** Work to complete **
Across the records below, report how many lines include the word "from", stating the number alone.

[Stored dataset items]
════════
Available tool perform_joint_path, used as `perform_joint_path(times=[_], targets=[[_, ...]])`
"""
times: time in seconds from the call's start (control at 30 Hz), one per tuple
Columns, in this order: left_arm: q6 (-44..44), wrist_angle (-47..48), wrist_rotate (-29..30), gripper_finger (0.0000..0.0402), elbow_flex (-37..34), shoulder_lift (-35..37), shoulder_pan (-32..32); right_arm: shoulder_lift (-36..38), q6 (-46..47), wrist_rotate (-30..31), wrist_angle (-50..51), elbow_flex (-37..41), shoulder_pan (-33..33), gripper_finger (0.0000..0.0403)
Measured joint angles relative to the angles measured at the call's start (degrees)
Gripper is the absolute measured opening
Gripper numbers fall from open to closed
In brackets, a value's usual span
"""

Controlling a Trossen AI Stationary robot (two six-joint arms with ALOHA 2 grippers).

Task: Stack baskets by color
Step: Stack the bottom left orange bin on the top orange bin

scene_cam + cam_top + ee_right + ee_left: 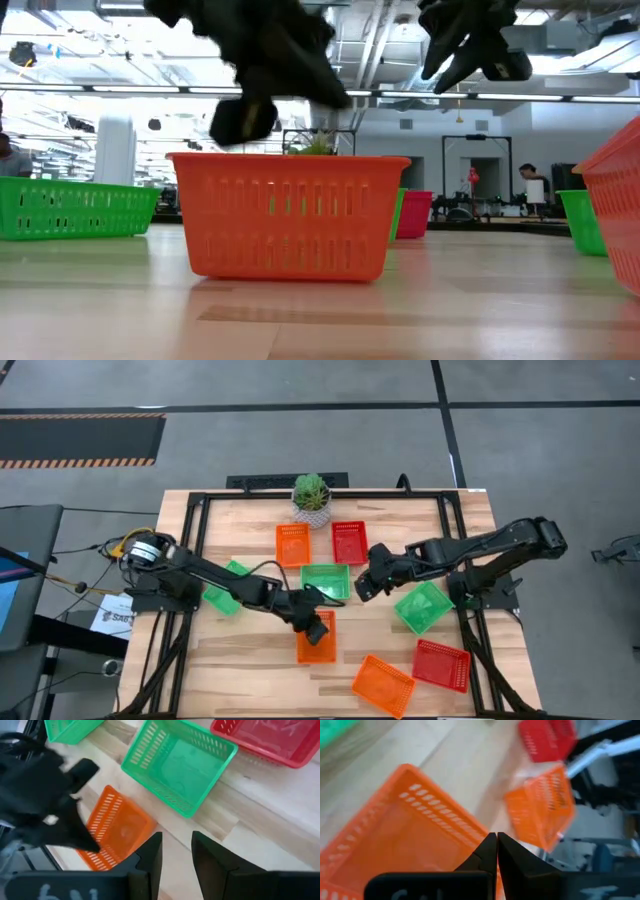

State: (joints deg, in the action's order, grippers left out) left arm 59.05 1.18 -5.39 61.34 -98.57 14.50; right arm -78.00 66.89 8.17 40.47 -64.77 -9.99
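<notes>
Eight baskets show on the table. At the middle near side stands an orange basket [316,640] on its base. My left gripper [314,616] hovers shut just above its rim [288,160], clear of it in the low view [245,120] and over its inside in the left wrist view [496,845]. My right gripper [363,587] hangs open and holds nothing [176,842]. It is right of the middle green basket [325,580], well above the table [445,60]. Behind that green basket stand an orange basket [292,544] and a red basket [349,542].
A green basket [224,592] lies partly under my left arm, and another green basket [422,607] stands at the right. A red basket [441,664] and an orange basket [382,685] sit near the front right. A potted plant [311,494] stands at the far edge.
</notes>
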Motion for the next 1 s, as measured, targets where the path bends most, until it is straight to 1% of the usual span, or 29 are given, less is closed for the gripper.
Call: perform_joint_path(times=[0.13,0.3,0.37,0.4,0.47,0.57,0.6,0.7,0.77,0.83,0.9,0.97,1.0], targets=[[-1.67,4.86,-0.25,0.0000,0.02,7.23,0.07,-1.31,5.56,1.65,-0.21,0.01,-3.63,0.0127],[-3.37,13.59,3.56,0.0000,0.02,16.72,0.04,-5.88,13.73,5.50,-1.55,-0.04,-8.82,0.0133],[-4.48,15.25,5.22,0.0000,0.10,20.05,0.10,-8.52,16.32,5.47,-3.43,0.05,-10.25,0.0139],[-4.99,16.86,6.21,0.0000,0.04,21.69,0.33,-9.79,16.82,5.35,-4.89,0.06,-10.89,0.0143],[-5.30,16.71,7.64,0.0000,0.06,24.17,0.54,-12.40,17.18,4.72,-8.85,-0.03,-12.07,0.0155],[-6.04,18.98,10.03,0.0000,0.05,27.80,1.02,-16.00,16.87,3.98,-14.89,-0.19,-12.99,0.0175],[-6.46,19.46,10.87,0.0000,0.07,28.81,1.19,-16.69,16.87,4.06,-15.33,-0.32,-13.06,0.0182],[-7.43,21.18,13.38,0.0000,0.04,31.52,1.65,-19.80,17.08,4.97,-14.67,-2.89,-13.21,0.0198],[-7.64,22.98,15.18,0.0000,0.02,33.23,2.05,-21.34,16.78,5.25,-12.21,-4.03,-13.19,0.0204],[-8.11,22.72,16.59,0.0000,0.15,34.52,2.33,-23.43,16.64,5.45,-12.00,-6.18,-12.97,0.0207],[-8.43,25.55,18.14,0.0000,-0.13,35.81,2.91,-25.54,15.60,5.20,-10.94,-8.18,-12.53,0.0209],[-8.42,25.02,19.66,0.0000,0.16,36.79,3.00,-27.48,15.28,5.20,-9.87,-9.63,-12.18,0.0209],[-8.40,27.13,20.17,0.0000,0.02,37.43,3.24,-28.87,15.29,4.99,-9.88,-10.46,-11.94,0.0209]])
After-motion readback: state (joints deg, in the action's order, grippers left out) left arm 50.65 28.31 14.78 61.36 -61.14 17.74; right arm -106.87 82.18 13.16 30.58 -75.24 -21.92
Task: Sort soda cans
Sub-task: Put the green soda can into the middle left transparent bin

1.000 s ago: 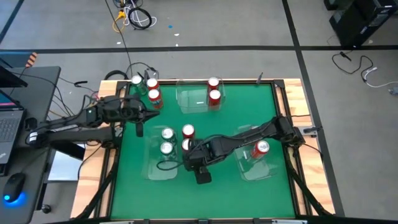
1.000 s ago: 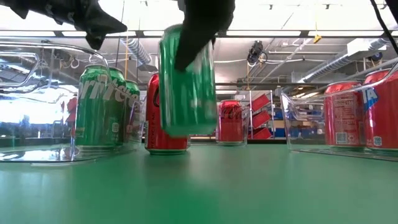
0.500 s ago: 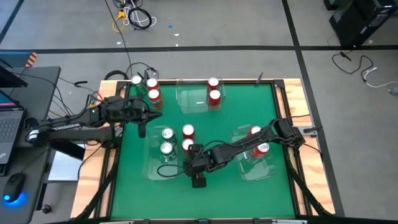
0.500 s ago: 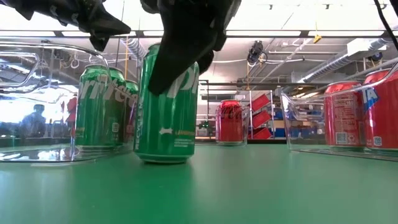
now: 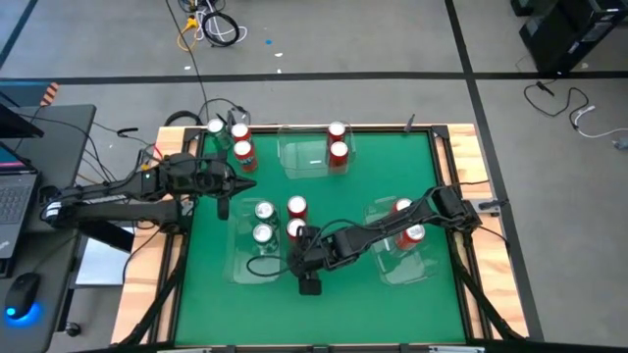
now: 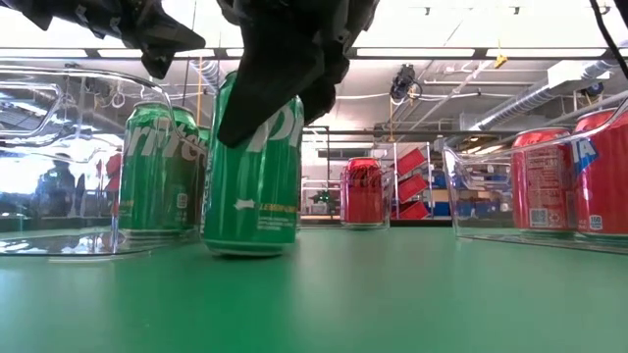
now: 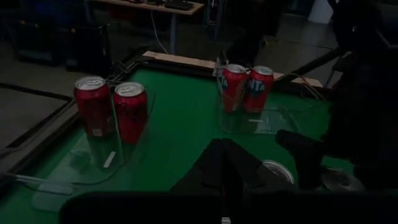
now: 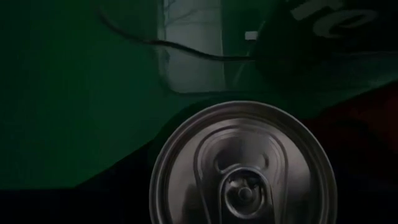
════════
** Solved problem **
2